– В каком смысле продолжением?
– А в очень простом. Кто-то умирал под Екатеринославом или под Кичкасом во время боев с Деникиным, падал в пыль с коня… А потом совсем другие люди, – я, например, – строили там Днепрогэс. А потом отец – как сейчас помню – вот здесь, в Пухове, на окружной партийной конференции в тысяча девятьсот двадцать девятом году, дрался с правыми уклонистами и голосовал за исключение их из партии. А потом умер. А потом мой дивизион всю войну посылал в немцев снаряды, добытые на той самой Магнитке, которую эти правые уклонисты не желали строить. Наша жизнь, как цепь: кольцо в кольцо. Не разнимешь. В этом и сила. А в то же время рядом живут люди с одной мечтой: стать отдельным колечком, да еще на чужом мизинце. То есть они-то, может, и надеются жить сами по себе, а их – раз – и на мизинец.
– Это о ком? О нем, что ли? – кивнув на стенку, за которой была комната зятя, спросил Шурка.
– Не знаю, еще до конца не разобрался, – сказал Басаргин.
– Ничего, разберешься. – Шурка неласково усмехнулся и, раздавив в пальцах окурок, положил его в пепельницу.
Мать сидела в уголке и, притаившись, слушала разговор сыновей. Чем меньше они ее замечали, тем лучше видела она их обоих такими, какие они были на самом деле, без ласкового «мамочка», без улыбки в ее сторону, без оглядки, угловатых и резких, похожих на отца. Ей казалось, что они оба похожи на него, и даже трудно сказать, кто больше – Шурик или Петя? То есть вообще-то больше был похож Шурик: и ростом, и походкой, и привычкой отрубать рукой фразу от фразы. Но Петя тоже был похож – глазами и еще больше голосом. И в тоне и в словах его было что-то отцовское: простое и правдивое.
Отец мог долго сидеть и молчать, потом откинуться на спинку стула, посмотреть прямо перед собой и тихо сказать: «А знаешь, Аннушка, коммунизм – это будет большое счастье…» И он так говорил эти простые слова, как будто вот сейчас встанет, выйдет за дверь и принесет это счастье и положит на стол, и всем будет видно, какое оно большое и хорошее…
У Пети есть тоже что-то такое в голосе. Люди ему, наверное, верят. Он, должно быть, редко говорит неправду. А может, даже и никогда не говорит.

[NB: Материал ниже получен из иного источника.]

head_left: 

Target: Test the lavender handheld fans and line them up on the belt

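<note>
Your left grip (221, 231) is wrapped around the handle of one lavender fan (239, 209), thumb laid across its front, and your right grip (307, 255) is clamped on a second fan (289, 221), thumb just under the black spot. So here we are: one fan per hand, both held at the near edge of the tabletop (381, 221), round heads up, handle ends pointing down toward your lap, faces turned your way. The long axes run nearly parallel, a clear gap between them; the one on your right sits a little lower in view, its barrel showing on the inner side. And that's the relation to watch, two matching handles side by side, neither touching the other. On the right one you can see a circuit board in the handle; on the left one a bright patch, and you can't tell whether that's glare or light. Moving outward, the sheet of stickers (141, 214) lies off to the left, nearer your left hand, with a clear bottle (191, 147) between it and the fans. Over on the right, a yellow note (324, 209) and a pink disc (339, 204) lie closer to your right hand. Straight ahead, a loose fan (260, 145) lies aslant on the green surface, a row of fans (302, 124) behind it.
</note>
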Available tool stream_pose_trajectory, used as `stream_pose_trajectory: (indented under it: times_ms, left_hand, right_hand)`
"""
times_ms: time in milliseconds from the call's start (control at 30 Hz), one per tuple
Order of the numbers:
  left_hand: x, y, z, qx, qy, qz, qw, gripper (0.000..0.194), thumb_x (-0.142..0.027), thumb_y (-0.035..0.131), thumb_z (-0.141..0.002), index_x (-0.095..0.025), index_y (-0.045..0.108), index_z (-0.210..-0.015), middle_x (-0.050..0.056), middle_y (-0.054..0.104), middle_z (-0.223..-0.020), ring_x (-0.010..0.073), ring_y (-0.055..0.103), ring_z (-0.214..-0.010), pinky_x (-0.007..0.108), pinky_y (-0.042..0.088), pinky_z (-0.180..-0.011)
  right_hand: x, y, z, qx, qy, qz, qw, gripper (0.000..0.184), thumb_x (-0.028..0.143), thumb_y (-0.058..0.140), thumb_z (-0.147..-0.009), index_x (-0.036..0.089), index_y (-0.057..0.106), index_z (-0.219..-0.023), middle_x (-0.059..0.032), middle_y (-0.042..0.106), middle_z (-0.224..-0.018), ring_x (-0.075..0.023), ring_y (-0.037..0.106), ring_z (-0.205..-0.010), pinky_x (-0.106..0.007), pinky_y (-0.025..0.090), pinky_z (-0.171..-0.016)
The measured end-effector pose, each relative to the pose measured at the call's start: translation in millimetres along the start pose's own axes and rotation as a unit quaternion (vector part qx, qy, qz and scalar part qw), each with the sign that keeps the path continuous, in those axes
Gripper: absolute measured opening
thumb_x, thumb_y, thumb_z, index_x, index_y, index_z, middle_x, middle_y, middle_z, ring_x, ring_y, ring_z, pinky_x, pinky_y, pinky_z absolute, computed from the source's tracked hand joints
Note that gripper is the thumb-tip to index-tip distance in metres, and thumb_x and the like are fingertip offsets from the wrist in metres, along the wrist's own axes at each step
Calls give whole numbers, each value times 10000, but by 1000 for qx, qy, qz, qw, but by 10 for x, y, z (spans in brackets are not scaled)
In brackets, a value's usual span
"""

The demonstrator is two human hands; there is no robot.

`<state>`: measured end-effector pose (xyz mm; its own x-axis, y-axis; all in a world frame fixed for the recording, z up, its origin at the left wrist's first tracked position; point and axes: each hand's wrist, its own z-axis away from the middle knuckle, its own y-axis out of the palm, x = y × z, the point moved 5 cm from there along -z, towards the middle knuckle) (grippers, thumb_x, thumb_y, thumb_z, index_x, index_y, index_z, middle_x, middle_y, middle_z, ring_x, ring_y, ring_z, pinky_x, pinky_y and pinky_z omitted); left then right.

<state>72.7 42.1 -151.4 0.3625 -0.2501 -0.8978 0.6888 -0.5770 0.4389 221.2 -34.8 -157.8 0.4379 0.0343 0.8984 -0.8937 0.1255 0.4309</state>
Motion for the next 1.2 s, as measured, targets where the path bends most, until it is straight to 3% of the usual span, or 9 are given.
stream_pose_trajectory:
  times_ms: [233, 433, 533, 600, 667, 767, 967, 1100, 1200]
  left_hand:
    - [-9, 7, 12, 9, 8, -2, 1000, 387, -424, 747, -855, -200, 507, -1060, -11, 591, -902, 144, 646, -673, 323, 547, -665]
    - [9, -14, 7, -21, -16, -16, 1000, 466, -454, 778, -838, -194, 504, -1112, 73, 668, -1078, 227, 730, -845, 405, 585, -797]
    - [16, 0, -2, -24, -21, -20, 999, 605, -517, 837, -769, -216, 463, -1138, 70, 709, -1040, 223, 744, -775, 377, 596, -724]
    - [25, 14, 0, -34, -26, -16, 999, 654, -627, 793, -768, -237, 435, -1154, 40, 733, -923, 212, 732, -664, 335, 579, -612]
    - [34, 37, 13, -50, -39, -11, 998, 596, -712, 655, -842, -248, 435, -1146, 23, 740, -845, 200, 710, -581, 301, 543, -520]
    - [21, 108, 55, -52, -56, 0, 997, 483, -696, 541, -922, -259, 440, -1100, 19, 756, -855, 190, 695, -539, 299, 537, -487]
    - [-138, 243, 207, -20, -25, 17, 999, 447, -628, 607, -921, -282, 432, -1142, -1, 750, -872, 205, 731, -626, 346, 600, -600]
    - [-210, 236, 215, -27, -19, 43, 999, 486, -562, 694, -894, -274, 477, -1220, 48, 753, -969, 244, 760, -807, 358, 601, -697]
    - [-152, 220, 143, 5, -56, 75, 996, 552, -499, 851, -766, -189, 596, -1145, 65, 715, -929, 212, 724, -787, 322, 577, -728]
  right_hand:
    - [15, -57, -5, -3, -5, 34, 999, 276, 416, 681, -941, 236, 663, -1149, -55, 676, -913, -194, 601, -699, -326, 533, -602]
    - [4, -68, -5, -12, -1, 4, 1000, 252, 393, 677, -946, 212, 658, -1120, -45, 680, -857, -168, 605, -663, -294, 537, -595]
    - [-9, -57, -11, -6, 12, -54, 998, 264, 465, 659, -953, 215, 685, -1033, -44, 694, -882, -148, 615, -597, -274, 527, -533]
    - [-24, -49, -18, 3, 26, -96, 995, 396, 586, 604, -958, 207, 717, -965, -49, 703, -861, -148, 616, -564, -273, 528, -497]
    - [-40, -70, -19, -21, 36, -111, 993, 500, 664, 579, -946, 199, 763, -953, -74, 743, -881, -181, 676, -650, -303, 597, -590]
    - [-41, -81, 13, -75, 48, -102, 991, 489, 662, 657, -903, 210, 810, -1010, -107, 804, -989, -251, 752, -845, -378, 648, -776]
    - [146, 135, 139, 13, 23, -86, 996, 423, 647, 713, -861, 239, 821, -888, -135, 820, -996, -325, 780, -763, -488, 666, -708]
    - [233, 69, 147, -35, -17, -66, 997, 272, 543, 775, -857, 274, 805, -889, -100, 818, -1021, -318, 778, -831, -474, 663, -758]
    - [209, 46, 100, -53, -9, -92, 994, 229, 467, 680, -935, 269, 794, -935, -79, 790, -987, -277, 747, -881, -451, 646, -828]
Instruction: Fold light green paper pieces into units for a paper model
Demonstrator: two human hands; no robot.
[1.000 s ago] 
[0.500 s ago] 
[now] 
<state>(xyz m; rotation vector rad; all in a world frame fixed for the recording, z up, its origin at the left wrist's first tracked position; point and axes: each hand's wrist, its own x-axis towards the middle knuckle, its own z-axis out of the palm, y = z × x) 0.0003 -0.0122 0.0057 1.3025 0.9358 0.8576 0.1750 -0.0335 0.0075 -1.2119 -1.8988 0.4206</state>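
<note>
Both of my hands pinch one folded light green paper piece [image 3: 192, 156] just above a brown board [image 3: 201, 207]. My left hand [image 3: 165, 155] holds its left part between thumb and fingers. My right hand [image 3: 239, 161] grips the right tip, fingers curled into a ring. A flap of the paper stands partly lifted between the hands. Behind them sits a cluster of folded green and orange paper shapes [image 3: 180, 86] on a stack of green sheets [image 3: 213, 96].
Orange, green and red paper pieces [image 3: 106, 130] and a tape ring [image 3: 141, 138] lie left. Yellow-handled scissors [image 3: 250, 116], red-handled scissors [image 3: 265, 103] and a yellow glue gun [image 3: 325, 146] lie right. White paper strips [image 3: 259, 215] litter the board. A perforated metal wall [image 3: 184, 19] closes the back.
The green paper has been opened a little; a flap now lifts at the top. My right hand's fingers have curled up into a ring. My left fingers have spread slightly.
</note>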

Она смотрела на них, и ей вспоминался тот день зимой тридцатого года, когда они оба стояли в клубе Пуховской мануфактуры у гроба отца. Петр стоял тихо, наклонив голову, и плакал, не вытирая слез, а Шурик держался за ее руку, все время враждебно озирался на всех подходивших к гробу и каждый раз вздрагивал, когда кто-нибудь из прощавшихся наклонялся над гробом и целовал отца.
Сейчас ей хотелось плакать не то от горя, не то от счастья, а вернее всего, просто потому, что оба сына были снова вместе; но она не хотела плакать здесь и, встав, начала быстро засовывать в портфель тетради и учебники.
– Куда ты? – спросил Басаргин.
– У нас молодая учительница. Мне нужно ей помочь приготовиться к завтрашнему уроку.
– Рано, рано, – ворчал Шурка. – Ты всегда ходишь в десять, а сейчас только половина.
– Нет, нет, мне пора, – невнятно упорствовала мать, безуспешно пытаясь застегнуть слишком набитый портфель.
– Подожди, подержи вот так, – строго сказал Шурка и, сильным движением руки натянув кожу портфеля, защелкнул замок.
– А может, не пойдешь? – сказал Басаргин, подавая ей пальто. Он хотел добавить: может, не пойдешь ради такого случая, как мой приезд, но промолчал, поняв, что его приезд как раз и есть причина преждевременного ухода матери – она переволновалась и не хочет этого показать.
– Ушанку-то возьми, забыла, – сказал он, уже в дверях подавая ей ушанку.
– Да, да, совсем забыла, – кротко созналась она.
– Может, проводить тебя?
– Нет, нет, это совсем недалеко. Я очень быстро. Только помогу Лидии Николаевне проверить тетради и вернусь.